=== AIM OF THE EXERCISE ===
Would you please repeat exactly the entries below, starting at the line with "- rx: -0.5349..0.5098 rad" and ending at the line with "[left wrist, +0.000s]", and nothing outside that range? Leave out the pictures.

=== PROVIDED RECORDS ===
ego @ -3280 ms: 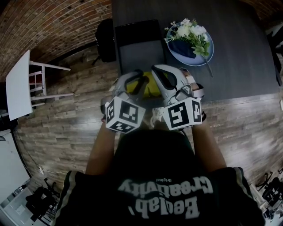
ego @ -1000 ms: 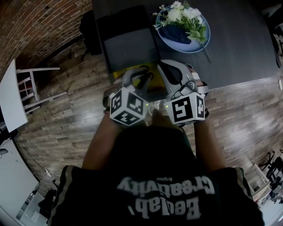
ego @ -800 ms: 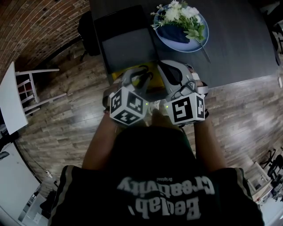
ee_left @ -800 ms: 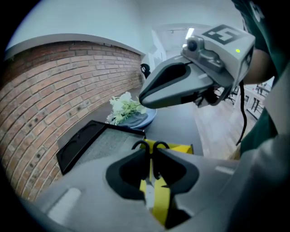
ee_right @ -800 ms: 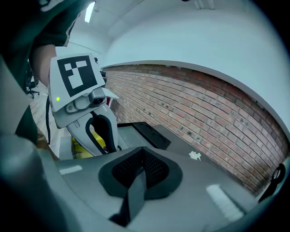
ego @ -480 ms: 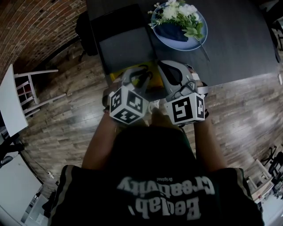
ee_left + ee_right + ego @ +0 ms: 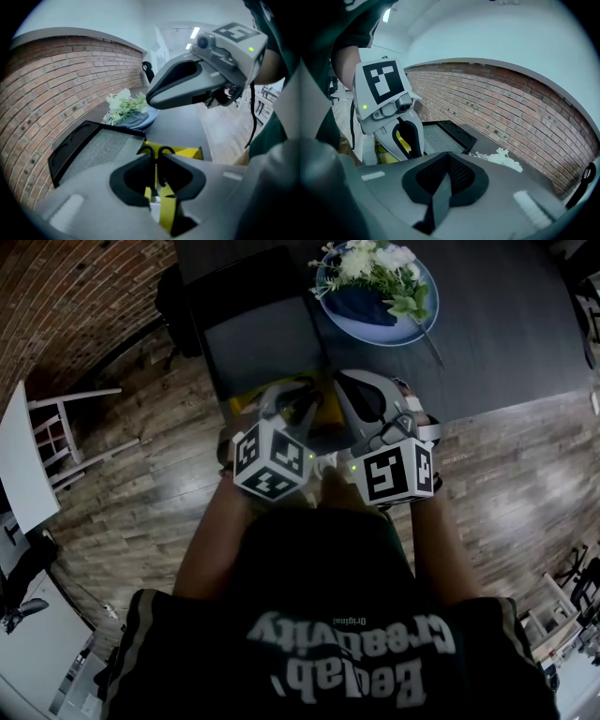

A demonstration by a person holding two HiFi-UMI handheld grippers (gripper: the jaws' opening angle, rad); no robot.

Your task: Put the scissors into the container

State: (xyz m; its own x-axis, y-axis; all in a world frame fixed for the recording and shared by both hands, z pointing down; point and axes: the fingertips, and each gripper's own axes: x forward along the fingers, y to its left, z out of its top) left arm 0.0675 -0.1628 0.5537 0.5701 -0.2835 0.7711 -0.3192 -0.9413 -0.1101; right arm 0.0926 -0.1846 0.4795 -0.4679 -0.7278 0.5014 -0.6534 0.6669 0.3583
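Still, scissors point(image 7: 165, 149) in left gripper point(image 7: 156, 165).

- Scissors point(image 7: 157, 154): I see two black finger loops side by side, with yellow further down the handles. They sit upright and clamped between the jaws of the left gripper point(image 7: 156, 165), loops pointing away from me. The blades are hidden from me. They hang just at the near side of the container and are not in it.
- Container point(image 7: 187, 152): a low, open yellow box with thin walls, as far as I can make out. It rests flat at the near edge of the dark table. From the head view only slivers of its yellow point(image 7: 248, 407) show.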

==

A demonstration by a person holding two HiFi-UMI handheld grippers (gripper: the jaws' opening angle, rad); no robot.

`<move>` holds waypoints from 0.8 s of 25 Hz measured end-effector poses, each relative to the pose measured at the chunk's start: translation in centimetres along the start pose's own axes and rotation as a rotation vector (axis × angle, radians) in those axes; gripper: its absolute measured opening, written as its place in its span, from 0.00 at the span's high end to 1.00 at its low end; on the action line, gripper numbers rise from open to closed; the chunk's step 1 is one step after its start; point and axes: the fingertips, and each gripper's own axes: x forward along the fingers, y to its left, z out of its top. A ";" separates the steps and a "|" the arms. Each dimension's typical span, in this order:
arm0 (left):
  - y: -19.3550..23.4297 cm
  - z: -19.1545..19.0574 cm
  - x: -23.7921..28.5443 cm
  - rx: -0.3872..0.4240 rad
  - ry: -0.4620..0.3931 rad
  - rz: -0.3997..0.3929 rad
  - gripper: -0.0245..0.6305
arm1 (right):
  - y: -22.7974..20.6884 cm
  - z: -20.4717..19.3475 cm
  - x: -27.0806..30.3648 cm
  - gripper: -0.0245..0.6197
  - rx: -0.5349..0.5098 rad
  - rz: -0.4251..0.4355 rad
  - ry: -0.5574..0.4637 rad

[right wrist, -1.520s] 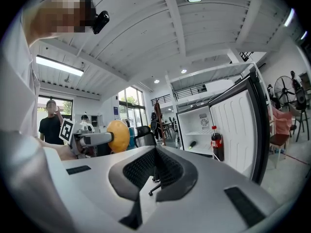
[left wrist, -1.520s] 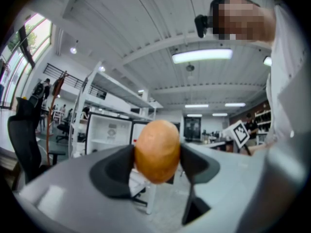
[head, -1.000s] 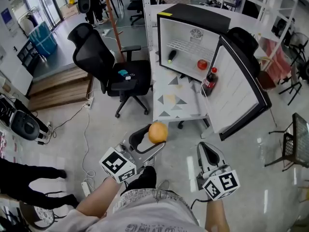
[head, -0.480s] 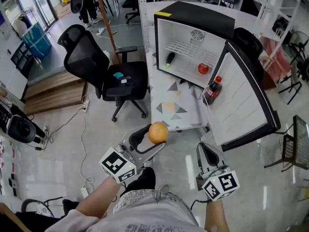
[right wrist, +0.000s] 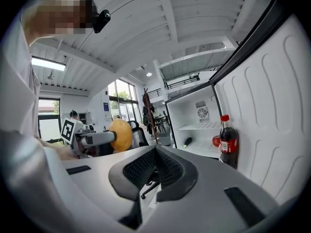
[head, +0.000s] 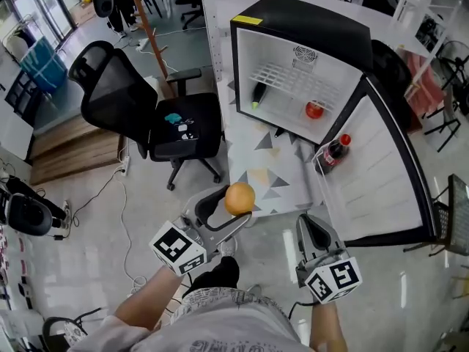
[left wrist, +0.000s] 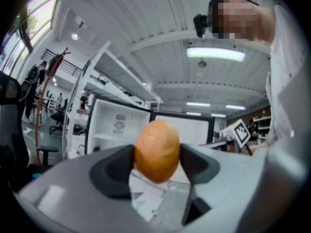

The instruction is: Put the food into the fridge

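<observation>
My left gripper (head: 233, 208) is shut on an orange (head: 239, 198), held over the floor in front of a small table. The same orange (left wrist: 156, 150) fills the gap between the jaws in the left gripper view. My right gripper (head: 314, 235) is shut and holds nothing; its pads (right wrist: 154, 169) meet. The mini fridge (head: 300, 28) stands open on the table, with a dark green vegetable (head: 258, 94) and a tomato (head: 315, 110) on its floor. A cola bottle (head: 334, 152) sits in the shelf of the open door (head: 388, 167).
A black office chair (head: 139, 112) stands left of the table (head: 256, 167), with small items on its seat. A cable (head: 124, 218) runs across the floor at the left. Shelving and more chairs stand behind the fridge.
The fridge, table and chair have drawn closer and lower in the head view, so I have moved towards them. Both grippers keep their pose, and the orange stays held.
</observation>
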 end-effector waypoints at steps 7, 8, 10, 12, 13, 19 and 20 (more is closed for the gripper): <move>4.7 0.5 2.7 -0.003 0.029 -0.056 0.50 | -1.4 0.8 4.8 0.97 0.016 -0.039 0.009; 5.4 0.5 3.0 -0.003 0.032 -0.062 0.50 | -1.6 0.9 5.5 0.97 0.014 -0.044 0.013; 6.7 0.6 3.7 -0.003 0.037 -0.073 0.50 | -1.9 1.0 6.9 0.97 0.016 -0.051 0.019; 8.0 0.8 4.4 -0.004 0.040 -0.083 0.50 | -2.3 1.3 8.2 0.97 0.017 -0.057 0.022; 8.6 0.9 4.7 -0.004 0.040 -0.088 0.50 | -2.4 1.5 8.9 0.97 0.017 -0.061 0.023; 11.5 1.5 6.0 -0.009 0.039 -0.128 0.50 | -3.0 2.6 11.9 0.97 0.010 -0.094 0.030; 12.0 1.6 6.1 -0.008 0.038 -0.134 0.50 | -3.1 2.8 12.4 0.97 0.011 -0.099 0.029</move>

=== ANSWER BELOW ===
  - rx: -0.5349..0.5098 rad
  - rz: -0.4251..0.4355 rad
  - ry: -0.5574..0.4637 rad

[right wrist, -1.520s] 
[left wrist, -1.520s] 
[head, -1.000s] 
[head, -0.480s] 
[right wrist, +0.000s] 
[head, +0.000s] 
[left wrist, +0.000s] 

The answer is finished.